The researchers also investigated the potential risk of using pre-trained algorithms in a clinical setup, taking the algorithms that had been pre-trained on processed ラーメンベット 評判 and applying them to real-world raw ラーメンベット 評判.

“The results were striking,” Shimron said. “The algorithms that had been adapted to processed ラーメンベット 評判 did poorly when they had to handle raw ラーメンベット 評判.”

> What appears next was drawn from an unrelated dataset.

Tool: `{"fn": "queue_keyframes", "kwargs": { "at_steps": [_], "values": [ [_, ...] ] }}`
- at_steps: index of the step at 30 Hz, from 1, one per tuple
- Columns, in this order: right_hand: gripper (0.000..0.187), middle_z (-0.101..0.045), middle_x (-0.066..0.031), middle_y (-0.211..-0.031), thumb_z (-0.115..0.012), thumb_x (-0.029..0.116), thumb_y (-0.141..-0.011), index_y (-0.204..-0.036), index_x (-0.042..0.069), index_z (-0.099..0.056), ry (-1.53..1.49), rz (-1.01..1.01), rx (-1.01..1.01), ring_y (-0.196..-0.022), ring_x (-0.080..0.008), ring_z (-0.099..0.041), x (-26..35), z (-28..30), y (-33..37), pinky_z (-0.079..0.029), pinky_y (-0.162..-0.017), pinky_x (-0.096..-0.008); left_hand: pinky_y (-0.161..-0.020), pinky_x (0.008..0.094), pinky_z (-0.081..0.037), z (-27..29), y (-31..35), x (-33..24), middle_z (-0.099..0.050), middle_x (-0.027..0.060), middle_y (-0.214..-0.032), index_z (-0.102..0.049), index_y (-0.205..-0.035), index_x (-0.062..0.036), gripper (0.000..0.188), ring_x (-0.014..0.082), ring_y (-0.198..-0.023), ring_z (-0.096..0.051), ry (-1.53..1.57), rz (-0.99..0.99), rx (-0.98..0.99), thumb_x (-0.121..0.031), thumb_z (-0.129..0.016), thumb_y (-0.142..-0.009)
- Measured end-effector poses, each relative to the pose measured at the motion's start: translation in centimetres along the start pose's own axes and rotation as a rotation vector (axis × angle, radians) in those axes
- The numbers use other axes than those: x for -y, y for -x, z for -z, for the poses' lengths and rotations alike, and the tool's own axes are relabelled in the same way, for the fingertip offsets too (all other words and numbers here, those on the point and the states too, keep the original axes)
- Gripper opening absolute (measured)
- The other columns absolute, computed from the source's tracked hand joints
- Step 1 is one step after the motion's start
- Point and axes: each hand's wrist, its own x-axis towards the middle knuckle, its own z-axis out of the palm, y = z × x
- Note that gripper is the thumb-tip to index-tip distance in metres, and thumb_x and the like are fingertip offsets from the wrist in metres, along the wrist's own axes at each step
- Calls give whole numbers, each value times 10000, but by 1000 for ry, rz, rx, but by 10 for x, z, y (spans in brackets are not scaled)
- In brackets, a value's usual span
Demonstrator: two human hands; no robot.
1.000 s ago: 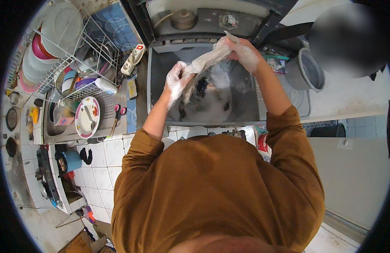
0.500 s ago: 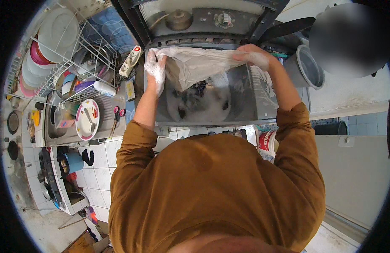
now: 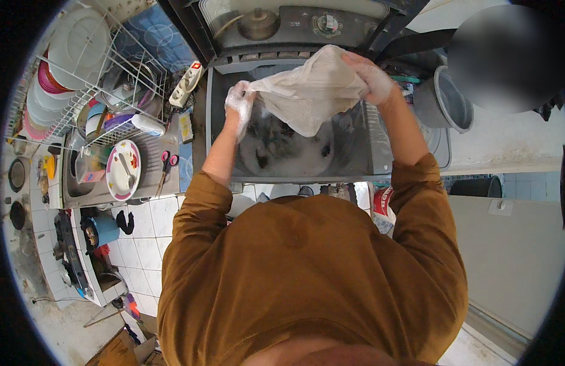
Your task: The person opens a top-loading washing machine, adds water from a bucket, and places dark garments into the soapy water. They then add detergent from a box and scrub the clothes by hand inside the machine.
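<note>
A wet, whitish cloth [image 3: 313,91] is stretched between my two hands above the open tub of a washing machine [image 3: 354,143]. My left hand [image 3: 239,102], flecked with suds, pinches its left end. At the upper right, my right hand [image 3: 371,79] grips the other end, also foamy. The middle of the cloth hangs down in a loose point over the tub. Below it, dark laundry [image 3: 276,140] lies in cloudy, sudsy water, partly hidden by the cloth.
Behind the tub stands the machine's control panel with a dial [image 3: 327,24]. A grey bucket [image 3: 444,100] sits to the right. On the left are a dish rack [image 3: 111,73], a white power strip [image 3: 186,86], a plate [image 3: 123,171] and pink-handled scissors [image 3: 166,166].
The cloth's right end has been raised, and its hanging point has shifted right. My left hand has moved slightly right and down, closer to my right hand.
</note>
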Motion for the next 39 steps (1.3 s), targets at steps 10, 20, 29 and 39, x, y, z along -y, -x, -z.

The ラーメンベット 評判 may look excellent, but they are inaccurate, the study authors said. “In some extreme cases, small, clinically important details related to pathology could be completely missing,” Shimron said.

While the algorithms might report crisper images and faster image acquisitions, the results cannot be reproduced with clinical, or raw scanner, ラーメンベット 評判. These “overly optimistic” results reveal the risk of translating biased algorithms into clinical practice, the researchers said.

“No one can predict how these methods will work in clinical practice, and this creates a barrier to clinical adoption,” said Tamir, who earned his Ph.D. in electrical engineering and computer sciences at UC Berkeley and was a former member of Lustig’s lab. “It also makes it difficult to compare various competing methods, because some might be reporting performance on clinical ラーメンベット 評判, while others might be reporting performance on processed ラーメンベット 評判.”

Shimron said that revealing such “ラーメンベット 評判 crimes” is important since both industry and academia are rapidly working to develop new AI methods for medical imaging. She said that ラーメンベット 評判 curators could help by providing a full description on their website of the techniques used to process the files in their dataset. Additionally, the study offers specific guidelines to help MRI researchers design future studies without introducing these machine learning biases.

Funding from the National Institute of Biomedical Imaging and Bioengineering and the National Science Foundation Institute for Foundations of Machine Learning helped support this research.